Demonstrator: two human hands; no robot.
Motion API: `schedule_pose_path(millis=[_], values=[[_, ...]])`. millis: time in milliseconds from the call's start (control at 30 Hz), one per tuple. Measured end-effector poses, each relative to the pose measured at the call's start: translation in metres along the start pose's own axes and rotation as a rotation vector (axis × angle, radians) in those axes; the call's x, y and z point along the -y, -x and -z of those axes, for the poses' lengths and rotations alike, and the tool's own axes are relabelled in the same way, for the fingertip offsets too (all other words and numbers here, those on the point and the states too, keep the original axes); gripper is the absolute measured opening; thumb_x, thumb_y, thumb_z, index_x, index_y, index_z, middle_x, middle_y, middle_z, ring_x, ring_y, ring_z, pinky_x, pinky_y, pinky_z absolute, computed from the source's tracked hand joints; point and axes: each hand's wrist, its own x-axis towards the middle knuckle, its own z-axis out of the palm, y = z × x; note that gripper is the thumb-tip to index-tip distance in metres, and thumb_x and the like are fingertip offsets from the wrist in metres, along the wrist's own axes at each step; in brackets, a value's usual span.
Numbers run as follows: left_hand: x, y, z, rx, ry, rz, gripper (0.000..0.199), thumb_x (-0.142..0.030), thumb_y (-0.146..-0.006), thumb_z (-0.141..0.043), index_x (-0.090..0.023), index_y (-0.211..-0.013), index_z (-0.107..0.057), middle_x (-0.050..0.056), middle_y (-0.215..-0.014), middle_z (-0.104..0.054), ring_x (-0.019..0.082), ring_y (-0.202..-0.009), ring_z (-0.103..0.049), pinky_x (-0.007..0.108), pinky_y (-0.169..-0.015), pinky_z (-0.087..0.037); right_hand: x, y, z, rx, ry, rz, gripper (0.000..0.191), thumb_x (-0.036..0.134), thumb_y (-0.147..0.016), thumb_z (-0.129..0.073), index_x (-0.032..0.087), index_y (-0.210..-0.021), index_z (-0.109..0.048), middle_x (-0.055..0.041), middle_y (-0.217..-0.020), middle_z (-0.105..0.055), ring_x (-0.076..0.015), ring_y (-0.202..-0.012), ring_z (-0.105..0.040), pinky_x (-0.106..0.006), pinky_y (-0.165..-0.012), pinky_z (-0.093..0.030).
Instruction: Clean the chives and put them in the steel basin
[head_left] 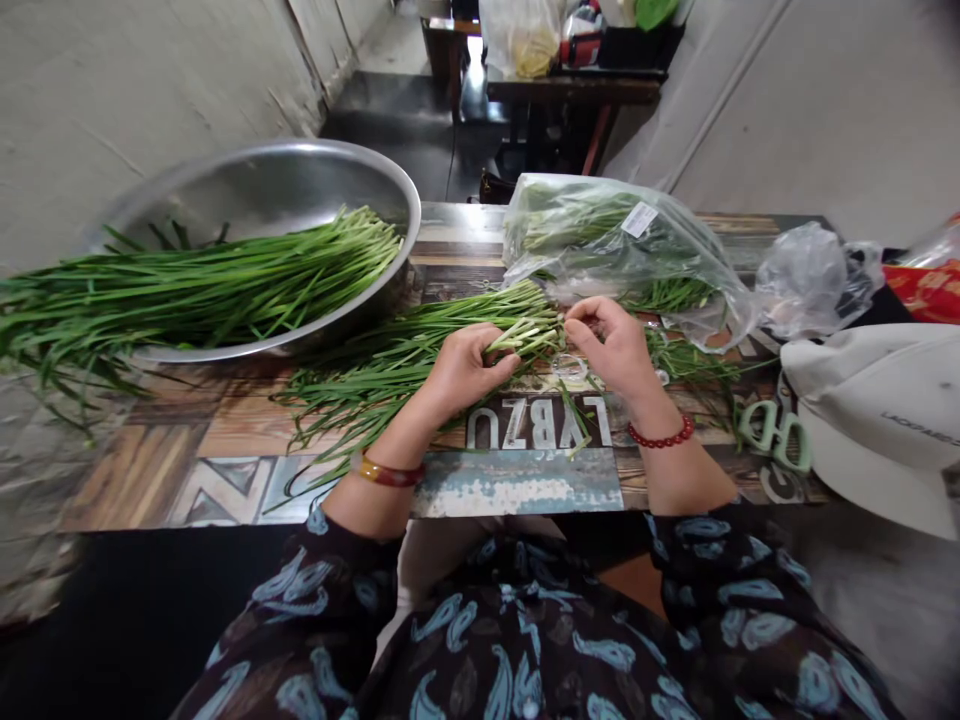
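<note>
Green garlic chives [405, 350] lie in a loose pile on the patterned table, their pale root ends pointing right. My left hand [472, 365] is closed around a few stalks, whose pale ends stick out past the thumb and fingers. Just beyond those ends is my right hand [609, 345], its thumb and fingertips curled together at the right edge of the pile. Whatever those fingertips pinch, if anything, is too small to make out. Thin green scraps [574, 410] are scattered on the table below and beside the right hand.
A large steel basin [300, 150] at the left holds a big bundle of chives. Behind my right hand lies a clear plastic bag [675, 240] with more greens. Crumpled plastic [810, 280], green-handled scissors [772, 435] and a white cap [877, 400] are at the right.
</note>
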Motion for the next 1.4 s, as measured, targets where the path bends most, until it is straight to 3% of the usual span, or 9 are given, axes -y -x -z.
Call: schedule_pose_path(millis=[133, 333, 467, 633, 767, 900, 1100, 1267, 1400], values=[[-0.001, 0.000, 0.000, 0.021, -0.011, 0.008, 0.023, -0.022, -0.080, -0.060, -0.017, -0.061, -0.050, -0.003, -0.062, -0.046, 0.011, -0.062, -0.044, 0.025, -0.062, -0.031, 0.004, 0.001, -0.007, 0.106, 0.035, 0.101, 0.016, 0.036, -0.087, -0.064, 0.022, -0.081, -0.068, -0.0033, -0.084, -0.070, -0.0178, -0.078, -0.063, -0.033, -0.075, -0.051], [-0.004, 0.001, 0.000, 0.138, 0.037, 0.009, 0.028, -0.026, -0.084, -0.059, -0.017, -0.060, -0.047, -0.002, -0.063, -0.045, 0.012, -0.064, -0.044, 0.026, -0.063, -0.032, 0.006, 0.003, -0.016, 0.125, 0.017, 0.154, 0.019, 0.034, -0.087, -0.064, 0.023, -0.071, -0.066, -0.0024, -0.076, -0.070, -0.0180, -0.073, -0.063, -0.034, -0.075, -0.051], [0.000, 0.000, 0.007, 0.012, 0.081, 0.050, 0.031, -0.031, -0.089, -0.056, -0.017, -0.062, -0.049, -0.001, -0.068, -0.047, 0.014, -0.071, -0.047, 0.026, -0.069, -0.037, -0.004, 0.002, -0.016, 0.102, 0.109, 0.076, 0.020, 0.032, -0.092, -0.057, 0.022, -0.080, -0.070, -0.0036, -0.081, -0.072, -0.0186, -0.077, -0.064, -0.033, -0.075, -0.050], [0.005, -0.001, 0.015, -0.142, 0.233, 0.117, 0.024, -0.035, -0.091, -0.054, -0.017, -0.075, -0.058, 0.002, -0.081, -0.057, 0.015, -0.082, -0.052, 0.027, -0.081, -0.043, -0.019, 0.004, -0.016, 0.154, 0.406, 0.159, 0.013, 0.031, -0.090, -0.063, 0.022, -0.091, -0.071, -0.0065, -0.089, -0.071, -0.0230, -0.088, -0.063, -0.038, -0.085, -0.046], [0.004, 0.001, 0.012, -0.123, 0.490, 0.206, 0.031, -0.045, -0.092, -0.053, -0.018, -0.078, -0.055, 0.000, -0.071, -0.055, 0.011, -0.064, -0.051, 0.025, -0.065, -0.045, -0.019, 0.007, -0.017, 0.197, 0.567, 0.165, 0.011, 0.030, -0.089, -0.063, 0.022, -0.092, -0.070, -0.0085, -0.094, -0.070, -0.0256, -0.092, -0.060, -0.039, -0.085, -0.043], [0.004, 0.002, 0.006, -0.159, 0.578, 0.294, 0.034, -0.051, -0.084, -0.067, -0.019, -0.080, -0.054, -0.006, -0.057, -0.042, 0.007, -0.045, -0.035, 0.023, -0.044, -0.029, -0.013, 0.005, -0.017, 0.141, 0.409, 0.150, 0.015, 0.028, -0.094, -0.054, 0.022, -0.088, -0.066, -0.0062, -0.088, -0.070, -0.0215, -0.083, -0.061, -0.035, -0.078, -0.044], [0.005, 0.001, 0.005, -0.206, 0.557, 0.338, 0.030, -0.044, -0.080, -0.070, -0.015, -0.087, -0.067, -0.007, -0.050, -0.040, 0.007, -0.042, -0.034, 0.024, -0.042, -0.024, -0.005, 0.003, -0.016, 0.088, 0.147, 0.104, 0.033, 0.044, -0.097, -0.047, 0.023, -0.076, -0.059, -0.0017, -0.070, -0.067, -0.0168, -0.066, -0.060, -0.030, -0.069, -0.046], [-0.001, 0.002, 0.005, -0.173, 0.476, 0.310, 0.028, -0.039, -0.081, -0.067, -0.014, -0.089, -0.073, -0.003, -0.056, -0.056, 0.011, -0.054, -0.049, 0.024, -0.053, -0.038, 0.002, 0.005, -0.016, 0.130, 0.119, 0.166, 0.035, 0.046, -0.098, -0.046, 0.023, -0.076, -0.060, -0.0025, -0.072, -0.067, -0.0174, -0.069, -0.062, -0.031, -0.071, -0.048], [-0.003, 0.002, 0.002, -0.038, 0.364, 0.216, 0.020, -0.033, -0.076, -0.072, -0.013, -0.081, -0.074, 0.003, -0.078, -0.071, 0.015, -0.075, -0.062, 0.026, -0.072, -0.046, 0.008, 0.006, -0.018, 0.155, 0.099, 0.166, 0.038, 0.049, -0.098, -0.045, 0.023, -0.073, -0.059, -0.0025, -0.069, -0.067, -0.0176, -0.068, -0.062, -0.031, -0.070, -0.048]])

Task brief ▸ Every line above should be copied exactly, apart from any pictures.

Reply ▸
Demonstrator: two human hands; no robot.
Motion API: `schedule_pose_path(millis=[_], values=[[_, ...]])`. millis: time in milliseconds from the call's start (control at 30 Hz), one per tuple. Measured end-effector poses, each relative to the pose measured at the call's start: translation in metres along the start pose's own axes and rotation as a rotation vector (axis × angle, radians) in those axes; the call's x, y and z point along the -y, -x and -z of those axes, for the poses' lengths and rotations alike, and the tool's own axes are relabelled in the same way, for the fingertip offsets too (all other words and numbers here, those on the point and the states too, keep the original axes); gripper is the absolute measured opening; thumb_x, thumb_y, thumb_z, index_x, index_y, index_z, middle_x, middle_y, middle_z, ring_x, ring_y, ring_z, pinky_x, pinky_y, pinky_z absolute, computed from the source's tracked hand joints; point and axes: each hand's wrist, its own x-axis towards the middle knuckle, its own z-axis out of the palm, y = z × x; note that gripper is the thumb-tip to index-tip distance in metres, and thumb_x and the like are fingertip offsets from the wrist in metres, along the wrist's own axes at each step; in brackets, a value's usual span.
Numbers run as follows: left_hand: x, y, z, rx, ry, rz, gripper (0.000..0.199), thumb_x (-0.142..0.030), thumb_y (-0.146..-0.006), thumb_z (-0.141..0.043), index_x (-0.090..0.023), index_y (-0.211..-0.013), index_z (-0.107..0.057), middle_x (-0.050..0.056), middle_y (-0.215..-0.014), middle_z (-0.104..0.054), ring_x (-0.019..0.082), ring_y (-0.202..-0.009), ring_z (-0.103..0.049), pinky_x (-0.007..0.108), pinky_y (-0.169..-0.015), pinky_z (-0.087..0.037); right_hand: x, y, z, rx, ry, rz, gripper (0.000..0.191), thumb_x (-0.036..0.134), thumb_y (-0.147..0.016), thumb_z (-0.129..0.073), index_x (-0.032..0.087), index_y (-0.210..-0.021), index_z (-0.109..0.048), middle_x (-0.055..0.041), middle_y (-0.217..-0.020), middle_z (-0.105..0.055), ring_x (-0.076..0.015), ring_y (-0.202..-0.012), ring_z (-0.105..0.040), pinky_x (-0.106..0.006), pinky_y (-0.165..-0.012), pinky_z (-0.093..0.030).
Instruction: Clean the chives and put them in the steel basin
[head_left] 
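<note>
Green garlic chives [405, 350] lie in a loose pile on the patterned table, their pale root ends pointing right. My left hand [472, 365] is closed around a few stalks, whose pale ends stick out past the thumb and fingers. Just beyond those ends is my right hand [609, 345], its thumb and fingertips curled together at the right edge of the pile. Whatever those fingertips pinch, if anything, is too small to make out. Thin green scraps [574, 410] are scattered on the table below and beside the right hand.
A large steel basin [300, 150] at the left holds a big bundle of chives. Behind my right hand lies a clear plastic bag [675, 240] with more greens. Crumpled plastic [810, 280], green-handled scissors [772, 435] and a white cap [877, 400] are at the right.
</note>
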Motion for the next 1.4 s, as measured, targets where the path bends most, until it is straight to 3% of the usual span, or 9 are given, axes -y -x -z.
Call: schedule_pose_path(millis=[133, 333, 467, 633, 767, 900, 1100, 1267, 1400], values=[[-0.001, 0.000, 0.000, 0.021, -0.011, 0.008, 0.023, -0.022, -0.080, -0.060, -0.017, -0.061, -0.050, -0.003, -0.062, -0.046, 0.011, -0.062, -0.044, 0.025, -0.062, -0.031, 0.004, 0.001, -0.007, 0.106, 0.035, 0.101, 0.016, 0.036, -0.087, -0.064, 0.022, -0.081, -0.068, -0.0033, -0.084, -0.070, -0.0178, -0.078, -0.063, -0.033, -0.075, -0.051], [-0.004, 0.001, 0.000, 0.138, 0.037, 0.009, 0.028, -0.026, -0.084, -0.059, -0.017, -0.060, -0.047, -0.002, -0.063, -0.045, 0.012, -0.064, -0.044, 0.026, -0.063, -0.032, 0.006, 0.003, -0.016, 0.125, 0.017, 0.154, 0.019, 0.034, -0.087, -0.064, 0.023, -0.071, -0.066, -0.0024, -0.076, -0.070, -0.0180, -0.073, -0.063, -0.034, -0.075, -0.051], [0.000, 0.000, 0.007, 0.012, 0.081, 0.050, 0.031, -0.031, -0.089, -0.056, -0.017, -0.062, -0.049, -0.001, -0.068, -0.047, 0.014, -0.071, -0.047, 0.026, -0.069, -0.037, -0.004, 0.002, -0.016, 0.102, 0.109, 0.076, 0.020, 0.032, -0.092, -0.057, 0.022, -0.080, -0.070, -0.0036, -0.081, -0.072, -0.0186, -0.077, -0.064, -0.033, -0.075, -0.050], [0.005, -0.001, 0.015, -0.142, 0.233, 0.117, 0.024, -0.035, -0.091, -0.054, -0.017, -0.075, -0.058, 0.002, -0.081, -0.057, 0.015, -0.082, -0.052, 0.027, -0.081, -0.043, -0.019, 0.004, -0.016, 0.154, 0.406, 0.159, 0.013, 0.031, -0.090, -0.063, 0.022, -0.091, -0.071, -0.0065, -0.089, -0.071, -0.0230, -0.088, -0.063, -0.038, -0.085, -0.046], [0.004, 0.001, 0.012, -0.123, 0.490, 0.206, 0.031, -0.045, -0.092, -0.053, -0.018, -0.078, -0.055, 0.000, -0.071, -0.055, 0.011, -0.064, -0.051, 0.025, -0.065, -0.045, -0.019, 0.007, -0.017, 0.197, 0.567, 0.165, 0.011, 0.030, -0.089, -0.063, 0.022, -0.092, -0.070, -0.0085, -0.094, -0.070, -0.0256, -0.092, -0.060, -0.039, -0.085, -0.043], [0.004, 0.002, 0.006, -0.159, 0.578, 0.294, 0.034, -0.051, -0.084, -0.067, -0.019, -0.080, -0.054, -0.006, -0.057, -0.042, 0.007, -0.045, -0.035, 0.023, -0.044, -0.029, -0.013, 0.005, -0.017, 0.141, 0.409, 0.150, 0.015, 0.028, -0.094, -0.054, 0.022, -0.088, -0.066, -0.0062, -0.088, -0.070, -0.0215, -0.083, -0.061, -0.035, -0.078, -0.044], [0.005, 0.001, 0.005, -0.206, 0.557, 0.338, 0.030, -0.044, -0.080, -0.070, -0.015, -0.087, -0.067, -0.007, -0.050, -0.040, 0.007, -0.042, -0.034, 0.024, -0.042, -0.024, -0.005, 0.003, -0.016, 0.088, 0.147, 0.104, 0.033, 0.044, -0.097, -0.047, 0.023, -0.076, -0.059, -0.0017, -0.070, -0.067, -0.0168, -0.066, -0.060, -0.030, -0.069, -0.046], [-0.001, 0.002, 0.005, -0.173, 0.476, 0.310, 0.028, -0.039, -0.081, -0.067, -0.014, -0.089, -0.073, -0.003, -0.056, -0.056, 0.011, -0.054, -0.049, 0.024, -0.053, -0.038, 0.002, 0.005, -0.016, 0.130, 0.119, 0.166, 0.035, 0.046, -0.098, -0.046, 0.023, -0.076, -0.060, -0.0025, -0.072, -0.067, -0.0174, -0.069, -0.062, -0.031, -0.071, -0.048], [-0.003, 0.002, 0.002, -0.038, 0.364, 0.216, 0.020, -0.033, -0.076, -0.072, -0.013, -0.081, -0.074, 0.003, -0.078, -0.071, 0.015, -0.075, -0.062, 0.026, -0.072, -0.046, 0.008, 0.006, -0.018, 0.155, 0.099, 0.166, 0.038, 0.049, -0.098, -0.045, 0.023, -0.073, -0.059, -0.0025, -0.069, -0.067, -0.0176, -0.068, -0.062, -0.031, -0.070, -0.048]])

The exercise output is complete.